Exercise instructions - Which lines below contain the word "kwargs"? Copy each of them.

Collection entries:

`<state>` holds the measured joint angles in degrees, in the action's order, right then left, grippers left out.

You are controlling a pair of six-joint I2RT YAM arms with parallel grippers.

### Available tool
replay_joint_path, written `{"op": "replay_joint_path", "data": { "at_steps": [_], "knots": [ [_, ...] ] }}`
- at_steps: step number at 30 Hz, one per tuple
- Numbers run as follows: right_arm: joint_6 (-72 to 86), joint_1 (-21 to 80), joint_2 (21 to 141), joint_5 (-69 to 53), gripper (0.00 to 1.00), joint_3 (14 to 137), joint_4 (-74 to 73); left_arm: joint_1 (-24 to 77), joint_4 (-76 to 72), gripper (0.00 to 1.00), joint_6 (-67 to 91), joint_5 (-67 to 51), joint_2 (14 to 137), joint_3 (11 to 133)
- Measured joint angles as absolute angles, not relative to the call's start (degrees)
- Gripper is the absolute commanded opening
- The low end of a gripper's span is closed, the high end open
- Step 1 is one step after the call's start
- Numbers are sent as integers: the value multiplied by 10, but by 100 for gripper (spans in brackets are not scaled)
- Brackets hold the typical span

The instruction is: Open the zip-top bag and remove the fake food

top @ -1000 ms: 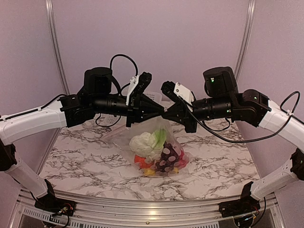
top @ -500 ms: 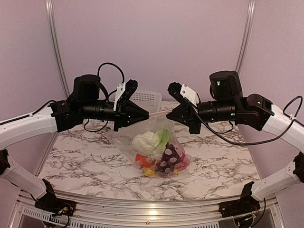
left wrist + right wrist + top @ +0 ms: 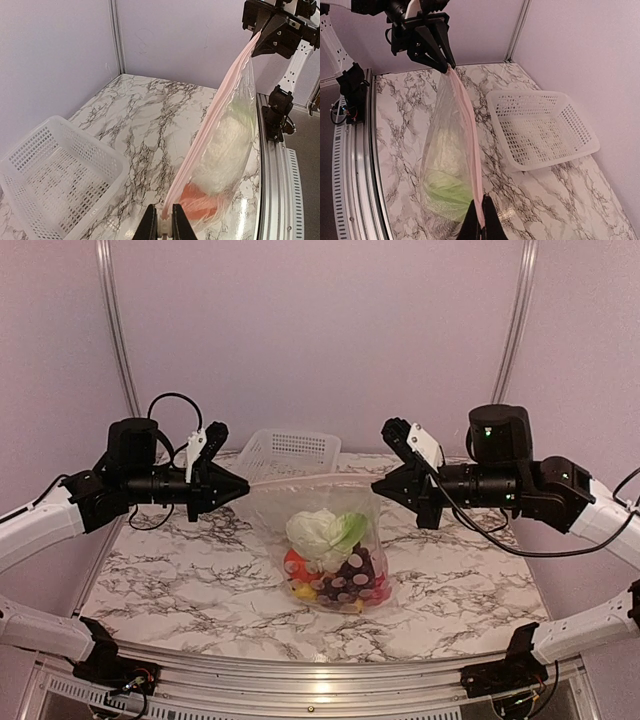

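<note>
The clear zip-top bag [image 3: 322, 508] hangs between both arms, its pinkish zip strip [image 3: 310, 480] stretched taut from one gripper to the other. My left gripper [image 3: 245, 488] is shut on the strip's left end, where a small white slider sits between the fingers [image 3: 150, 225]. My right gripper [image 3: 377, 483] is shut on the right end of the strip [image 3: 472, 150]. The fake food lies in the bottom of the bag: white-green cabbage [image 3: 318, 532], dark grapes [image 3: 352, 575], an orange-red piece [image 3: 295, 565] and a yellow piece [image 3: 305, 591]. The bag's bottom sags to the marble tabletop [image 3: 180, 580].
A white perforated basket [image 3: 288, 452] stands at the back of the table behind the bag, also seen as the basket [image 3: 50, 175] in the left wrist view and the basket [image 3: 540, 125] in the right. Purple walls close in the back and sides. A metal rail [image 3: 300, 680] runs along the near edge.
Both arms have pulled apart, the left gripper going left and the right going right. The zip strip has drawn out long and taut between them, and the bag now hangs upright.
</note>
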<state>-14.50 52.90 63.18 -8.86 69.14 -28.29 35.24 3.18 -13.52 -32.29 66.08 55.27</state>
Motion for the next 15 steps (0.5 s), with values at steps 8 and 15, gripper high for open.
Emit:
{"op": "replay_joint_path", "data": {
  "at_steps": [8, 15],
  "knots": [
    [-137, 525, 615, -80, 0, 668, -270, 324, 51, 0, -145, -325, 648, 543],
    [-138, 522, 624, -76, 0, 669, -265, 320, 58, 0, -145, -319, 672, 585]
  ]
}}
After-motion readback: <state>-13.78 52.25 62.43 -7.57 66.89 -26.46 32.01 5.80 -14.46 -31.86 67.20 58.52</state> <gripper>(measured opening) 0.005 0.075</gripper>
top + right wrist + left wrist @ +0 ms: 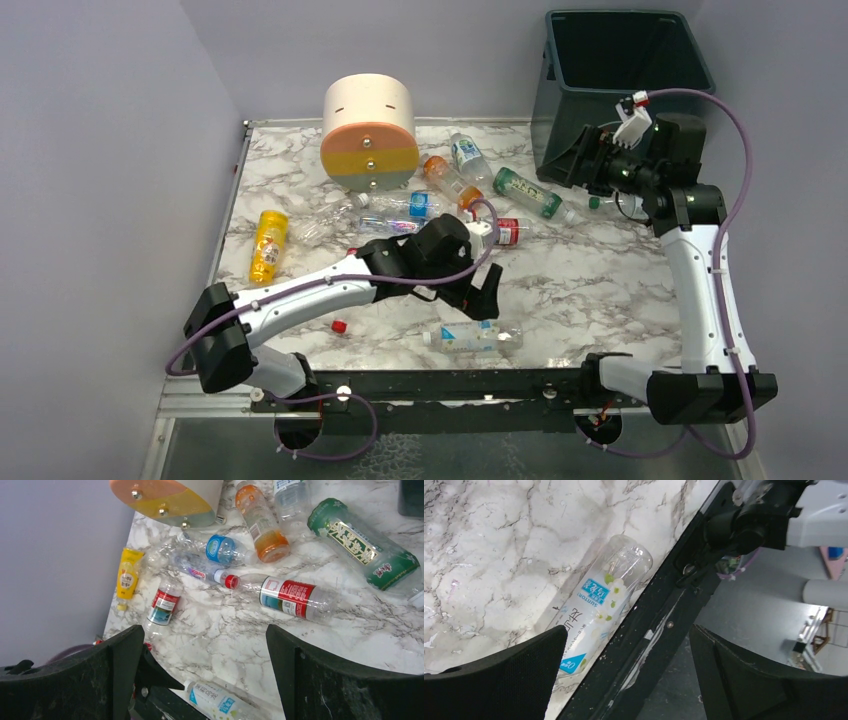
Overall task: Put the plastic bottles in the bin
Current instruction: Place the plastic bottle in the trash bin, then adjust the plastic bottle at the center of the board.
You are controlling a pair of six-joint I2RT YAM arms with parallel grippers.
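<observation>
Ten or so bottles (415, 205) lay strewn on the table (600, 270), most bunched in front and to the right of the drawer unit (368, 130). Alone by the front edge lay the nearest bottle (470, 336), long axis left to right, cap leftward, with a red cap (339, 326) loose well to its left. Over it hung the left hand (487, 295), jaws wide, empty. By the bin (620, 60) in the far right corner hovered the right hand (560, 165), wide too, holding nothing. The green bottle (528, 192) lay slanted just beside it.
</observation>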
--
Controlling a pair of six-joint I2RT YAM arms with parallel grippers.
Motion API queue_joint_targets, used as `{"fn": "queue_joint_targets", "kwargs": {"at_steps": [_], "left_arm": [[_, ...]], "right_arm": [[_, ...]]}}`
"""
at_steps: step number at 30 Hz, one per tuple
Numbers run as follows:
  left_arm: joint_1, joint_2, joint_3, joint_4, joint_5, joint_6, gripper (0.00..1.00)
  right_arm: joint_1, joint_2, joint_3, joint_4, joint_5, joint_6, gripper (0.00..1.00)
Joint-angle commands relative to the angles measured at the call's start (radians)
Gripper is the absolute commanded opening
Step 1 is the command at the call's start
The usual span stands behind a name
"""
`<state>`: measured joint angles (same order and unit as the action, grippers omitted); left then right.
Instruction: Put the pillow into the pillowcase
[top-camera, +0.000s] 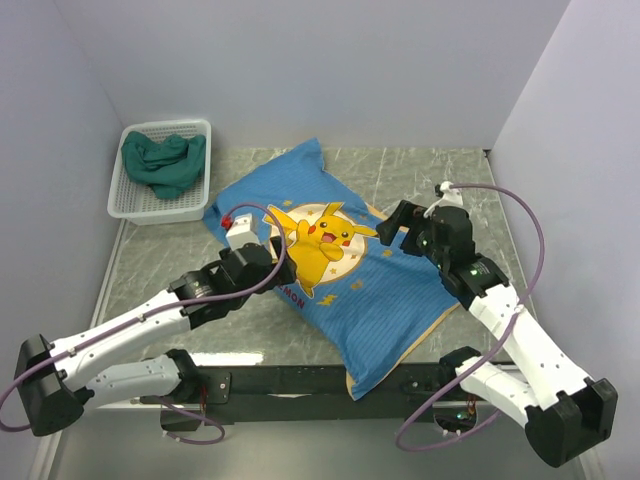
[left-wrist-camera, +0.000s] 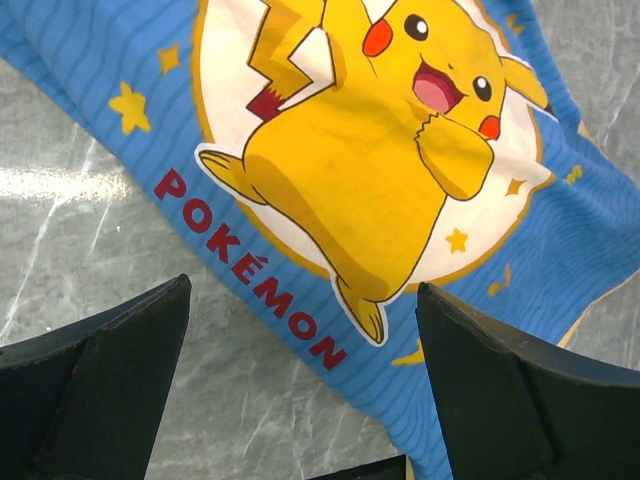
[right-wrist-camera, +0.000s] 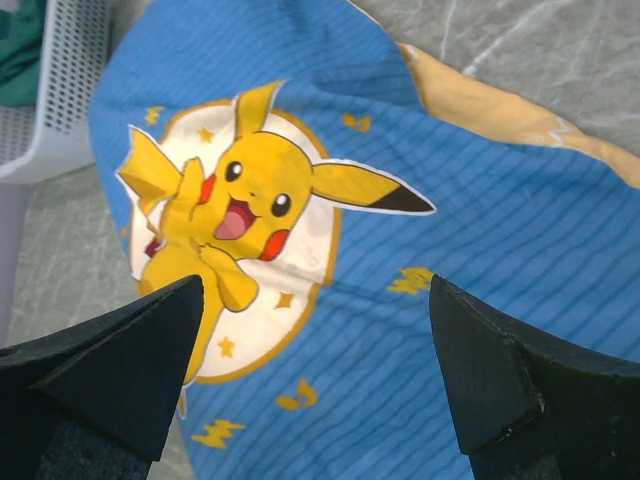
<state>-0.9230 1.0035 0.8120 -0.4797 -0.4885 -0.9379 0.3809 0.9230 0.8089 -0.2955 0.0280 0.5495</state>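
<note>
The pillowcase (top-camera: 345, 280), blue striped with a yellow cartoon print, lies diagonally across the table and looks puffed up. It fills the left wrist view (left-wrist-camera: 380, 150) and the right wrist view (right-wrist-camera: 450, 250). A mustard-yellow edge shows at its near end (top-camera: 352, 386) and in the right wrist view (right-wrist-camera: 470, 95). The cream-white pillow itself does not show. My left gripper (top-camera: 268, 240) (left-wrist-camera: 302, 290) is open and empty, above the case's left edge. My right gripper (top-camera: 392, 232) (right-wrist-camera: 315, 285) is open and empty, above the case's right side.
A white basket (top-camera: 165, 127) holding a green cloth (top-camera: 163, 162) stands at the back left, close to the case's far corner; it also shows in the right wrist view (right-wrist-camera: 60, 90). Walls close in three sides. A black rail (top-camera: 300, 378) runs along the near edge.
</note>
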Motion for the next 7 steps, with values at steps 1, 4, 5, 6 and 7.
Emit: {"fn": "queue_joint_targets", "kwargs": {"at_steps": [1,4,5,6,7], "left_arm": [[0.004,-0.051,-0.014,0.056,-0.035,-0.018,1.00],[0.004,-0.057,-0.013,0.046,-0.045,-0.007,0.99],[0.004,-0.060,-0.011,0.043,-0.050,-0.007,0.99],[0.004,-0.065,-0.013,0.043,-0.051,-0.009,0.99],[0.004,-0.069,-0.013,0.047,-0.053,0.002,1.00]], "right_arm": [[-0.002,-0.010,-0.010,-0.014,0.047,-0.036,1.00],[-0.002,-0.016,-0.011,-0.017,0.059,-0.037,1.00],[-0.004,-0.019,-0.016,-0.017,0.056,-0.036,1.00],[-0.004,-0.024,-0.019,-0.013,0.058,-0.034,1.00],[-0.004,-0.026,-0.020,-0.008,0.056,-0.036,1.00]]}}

Output for this exercise -
Motion API queue_joint_targets, used as `{"fn": "queue_joint_targets", "kwargs": {"at_steps": [_], "left_arm": [[_, ...]], "right_arm": [[_, ...]]}}`
Emit: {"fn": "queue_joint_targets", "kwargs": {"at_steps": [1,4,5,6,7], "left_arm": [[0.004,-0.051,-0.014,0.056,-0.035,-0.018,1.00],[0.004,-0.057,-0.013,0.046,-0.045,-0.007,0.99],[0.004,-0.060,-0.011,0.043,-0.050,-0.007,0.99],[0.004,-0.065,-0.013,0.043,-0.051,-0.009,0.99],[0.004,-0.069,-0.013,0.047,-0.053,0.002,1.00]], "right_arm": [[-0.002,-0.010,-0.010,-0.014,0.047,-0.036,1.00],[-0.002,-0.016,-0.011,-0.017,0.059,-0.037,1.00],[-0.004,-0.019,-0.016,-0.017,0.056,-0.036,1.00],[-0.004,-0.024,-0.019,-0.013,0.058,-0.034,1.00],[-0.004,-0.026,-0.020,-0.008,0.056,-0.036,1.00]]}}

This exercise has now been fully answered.